Connecting these signals to KPIs and SLIs/SLOs turns detection into prioritization, and a lightweight quarterly audit keeps dashboards, alerts, and metric cardinality from drifting over time. When telemetry is unified and contextualized in a single platform, teams can shift from reactive firefighting to proactive system optimization, staying in flow rather than chasing false signals.
New Relic helps teams bring metrics, logs, traces, and events together in one place so they can move from symptom to cause faster. With support for OpenTelemetry, broad integration coverage, and AI-driven capabilities for anomaly detection and issue correlation, teams can reduce tool sprawl, cut alert noise, and troubleshoot with more context.
Ready to streamline your monitoring strategy? Request a demo to see how New Relic can help you simplify monitoring, improve signal quality, and resolve issues faster.
FAQs about IT infrastructure metrics
What IT infrastructure metrics should I start tracking first?
Start with user-facing metrics: request rate, latency, and error rate for key services, plus CPU, memory, and disk I/O for underlying hosts. Add database query latency, connection pool usage, and inter-service network latency. Expand only where incidents reveal blind spots.
What's the difference between IT infrastructure metrics and application metrics?
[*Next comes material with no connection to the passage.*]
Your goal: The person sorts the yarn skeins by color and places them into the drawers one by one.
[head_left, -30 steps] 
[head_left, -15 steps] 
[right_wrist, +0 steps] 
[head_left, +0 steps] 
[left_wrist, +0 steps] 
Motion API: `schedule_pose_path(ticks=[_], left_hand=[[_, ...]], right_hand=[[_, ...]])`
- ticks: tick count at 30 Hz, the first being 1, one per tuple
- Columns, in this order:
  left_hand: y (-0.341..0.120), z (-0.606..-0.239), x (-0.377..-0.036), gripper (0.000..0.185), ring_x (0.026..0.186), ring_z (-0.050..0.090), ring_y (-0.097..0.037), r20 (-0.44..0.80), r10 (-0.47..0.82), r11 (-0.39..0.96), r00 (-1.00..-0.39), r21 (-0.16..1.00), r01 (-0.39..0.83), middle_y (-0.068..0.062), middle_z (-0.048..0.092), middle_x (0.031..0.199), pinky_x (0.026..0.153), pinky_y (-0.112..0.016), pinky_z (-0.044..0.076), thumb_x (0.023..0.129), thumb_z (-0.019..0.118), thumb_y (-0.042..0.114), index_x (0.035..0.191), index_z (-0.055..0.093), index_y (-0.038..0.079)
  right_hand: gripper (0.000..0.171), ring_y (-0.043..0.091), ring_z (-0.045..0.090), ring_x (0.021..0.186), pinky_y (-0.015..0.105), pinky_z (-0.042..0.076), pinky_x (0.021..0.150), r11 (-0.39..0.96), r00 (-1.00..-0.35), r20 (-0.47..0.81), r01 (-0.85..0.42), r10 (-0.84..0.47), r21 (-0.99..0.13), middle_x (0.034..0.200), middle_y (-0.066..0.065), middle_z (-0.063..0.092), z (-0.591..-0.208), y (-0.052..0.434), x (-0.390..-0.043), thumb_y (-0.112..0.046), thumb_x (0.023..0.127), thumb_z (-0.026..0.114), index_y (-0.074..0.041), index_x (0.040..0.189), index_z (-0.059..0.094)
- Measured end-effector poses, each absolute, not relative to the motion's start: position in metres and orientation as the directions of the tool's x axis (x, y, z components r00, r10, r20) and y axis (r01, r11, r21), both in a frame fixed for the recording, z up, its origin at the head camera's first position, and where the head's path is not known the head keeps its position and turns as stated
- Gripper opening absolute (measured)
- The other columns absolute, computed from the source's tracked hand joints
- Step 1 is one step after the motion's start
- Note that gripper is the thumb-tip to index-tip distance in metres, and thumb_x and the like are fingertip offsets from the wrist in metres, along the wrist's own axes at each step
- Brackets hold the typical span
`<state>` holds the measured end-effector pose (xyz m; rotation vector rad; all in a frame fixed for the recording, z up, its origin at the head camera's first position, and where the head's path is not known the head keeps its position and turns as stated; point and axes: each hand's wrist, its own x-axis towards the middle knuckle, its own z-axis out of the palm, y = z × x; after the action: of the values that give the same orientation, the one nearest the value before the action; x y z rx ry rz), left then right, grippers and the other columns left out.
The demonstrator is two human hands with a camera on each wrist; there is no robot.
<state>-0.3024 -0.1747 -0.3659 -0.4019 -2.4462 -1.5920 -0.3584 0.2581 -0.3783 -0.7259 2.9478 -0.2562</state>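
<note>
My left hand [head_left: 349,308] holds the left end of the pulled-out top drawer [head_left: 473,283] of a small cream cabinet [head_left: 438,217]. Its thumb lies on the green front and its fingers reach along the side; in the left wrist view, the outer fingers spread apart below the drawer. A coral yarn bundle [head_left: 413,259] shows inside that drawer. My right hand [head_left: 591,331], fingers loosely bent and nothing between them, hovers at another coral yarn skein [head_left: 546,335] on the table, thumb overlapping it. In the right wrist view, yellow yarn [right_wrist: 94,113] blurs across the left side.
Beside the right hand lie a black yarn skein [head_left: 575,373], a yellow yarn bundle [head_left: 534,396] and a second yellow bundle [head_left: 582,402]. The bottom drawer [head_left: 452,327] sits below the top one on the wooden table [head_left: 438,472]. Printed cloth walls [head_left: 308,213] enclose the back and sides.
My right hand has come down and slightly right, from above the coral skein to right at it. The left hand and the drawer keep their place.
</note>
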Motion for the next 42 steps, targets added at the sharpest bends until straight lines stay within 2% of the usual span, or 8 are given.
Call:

IT infrastructure metrics describe underlying platforms, like hosts, containers, databases, storage, and networks, while application metrics focus on code behavior like latency and errors. You need both: infra metrics show platform health, and application performance metrics show user-facing efficiency. Correlating them reveals whether slowdowns or outages stem from code, data, or resource constraints.
How do I know if my IT infrastructure metrics are actually useful?
Your metrics are useful if they help you answer questions quickly during incidents and support decisions during calm periods. Do on-call engineers use them to find a root cause? Do they appear in post-incident reviews, capacity planning, and SLO tracking? If not, deprioritize them so you can focus on higher-value signals.